The Unexpected Way You Can Actually Repurpose Weeds In Your Garden

Ask any homeowner what gives them the most heart palpitations about tending to their garden and they will almost always tell you that it's the weeds. Finding weeds among your precious plants can be a cause of frustration, as it can require lots of work to pull them out of your soil. Luckily, though they're a nuisance to remove, they can actually be put to good use. After yanking out all of the parasitic intruders from the soil, instead of throwing them out or burning them, make them work for you by forming a nutritious weed tea that will fertilize your garden. This can be done by steeping the weeds in a bucket of water.

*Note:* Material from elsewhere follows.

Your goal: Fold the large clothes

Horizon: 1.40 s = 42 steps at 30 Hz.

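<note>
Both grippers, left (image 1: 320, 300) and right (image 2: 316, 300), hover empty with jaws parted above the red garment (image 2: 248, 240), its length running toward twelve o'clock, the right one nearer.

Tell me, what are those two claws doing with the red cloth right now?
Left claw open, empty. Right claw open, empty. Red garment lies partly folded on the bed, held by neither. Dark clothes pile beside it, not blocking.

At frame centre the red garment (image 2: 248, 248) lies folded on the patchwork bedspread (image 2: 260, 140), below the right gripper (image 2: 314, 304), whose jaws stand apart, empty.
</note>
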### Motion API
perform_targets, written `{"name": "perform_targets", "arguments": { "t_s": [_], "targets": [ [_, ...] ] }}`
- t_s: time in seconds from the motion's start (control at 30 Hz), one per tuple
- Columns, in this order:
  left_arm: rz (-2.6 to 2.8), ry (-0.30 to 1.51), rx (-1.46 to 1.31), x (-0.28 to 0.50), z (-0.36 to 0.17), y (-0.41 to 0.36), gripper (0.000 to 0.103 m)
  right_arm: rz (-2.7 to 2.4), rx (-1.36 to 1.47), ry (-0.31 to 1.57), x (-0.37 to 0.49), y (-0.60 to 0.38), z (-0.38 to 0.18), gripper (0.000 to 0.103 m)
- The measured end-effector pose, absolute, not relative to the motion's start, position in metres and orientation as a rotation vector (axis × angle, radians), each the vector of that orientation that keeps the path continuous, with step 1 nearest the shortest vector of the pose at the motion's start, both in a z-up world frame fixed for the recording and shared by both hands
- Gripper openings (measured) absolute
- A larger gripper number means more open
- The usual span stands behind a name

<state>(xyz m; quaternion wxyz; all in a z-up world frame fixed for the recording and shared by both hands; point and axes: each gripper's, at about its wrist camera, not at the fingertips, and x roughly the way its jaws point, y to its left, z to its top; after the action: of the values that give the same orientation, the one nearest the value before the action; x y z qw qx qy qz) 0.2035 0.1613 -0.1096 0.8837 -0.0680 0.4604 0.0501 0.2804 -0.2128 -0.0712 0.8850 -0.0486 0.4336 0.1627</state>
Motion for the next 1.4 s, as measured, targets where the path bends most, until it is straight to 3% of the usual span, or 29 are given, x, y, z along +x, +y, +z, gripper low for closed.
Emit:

While weeds are the bane of gardeners, in reality, they're just like any other plant that's made of organic materials. Because of this, you can harness their benefits for the good of your plants by brewing up a mean pot of weed tea. In fact, several common garden weeds contain decent amounts of nutrients including nitrogen, phosphorus, and potassium, which are the big three components of NPK fertilizers. Therefore, by creating a weed tea for your plants, you can save yourself some money, as it will provide your garden with the same nutrients that an expensive fertilizer would. Also, there's no need to worry about your tea leading to further weed growth, as when you strain the liquid, you'll also get rid of all the seeds that cause the spread of the intruders.

Save the weeds in a bucket and fill it with water

Weed tea is essentially made by allowing weeds to decay in clean water and using their constituents to fertilize your garden. Since weeds compete with your plants by nabbing all the soil's nutrients, this is quite the befitting end for them. To make your garden a nutritious batch of weed tea, begin by weeding your garden as you normally would. Gather up all the greenery and place it in a large bucket. You can choose to wash them, but since you'll be sieving out the liquid afterward, this isn't actually necessary. Crush them to pieces with your gloved hands to help them break down faster.

Next, fill the bucket up with clean, non-chlorinated water at a ratio of 8 cups of water for every 1 pound of weeds. Stir the plants in the water and then cover the container with a mesh cloth or net to protect it from bugs. Let the weeds steep for up to four weeks before straining out the tea with a mesh cloth. Make sure you stir every day during the stewing period. To use the tea, first dilute it with fresh water and then pour it around your plants or spray it directly onto the leaves for faster absorption. You can use this mixture once every two weeks at the most. When applying, wear gloves, as the mixture could stain your hands.

Weeds to look out for and stay away from

When you're making your weed tea, it's easy to just snatch up as many weeds as you can find and throw them into a bucket, but you have to keep in mind that not all weeds are created equal. In the same way that you have to curate your meals to be as healthy as possible, you must also carefully select the weeds that will form the fertilizer for your garden. You wouldn't want to accidentally uproot a poison ivy plant because putting that on your growing produce, which you'll consume later, could be disastrous. In fact, avoid using any toxic plants in your tea mixture, which also includes poison hemlock, poison oak, and pokeweed.

There are also weeds you should look out for that offer more nutrition than others. Dandelions aren't just "magical" plants built for making childlike wishes — they are also jam-packed with nutrients, so much so that some believe they're even beneficial when consumed. They contain iron, magnesium, calcium, and potassium, among other nutrients. Further, stinging nettle has nitrogen, potassium, and phosphorus, as well as antifungal properties that could potentially protect your garden from diseases or pests. Other beneficial weeds include lamb's quarters, chickweed, and burdock. If your yard is mostly weed-free, throw in grass cuttings from your mowing sessions to supplement the weeds. The level of nutrients differs between grass types, but they all contain the basic beneficial elements like phosphorus and magnesium.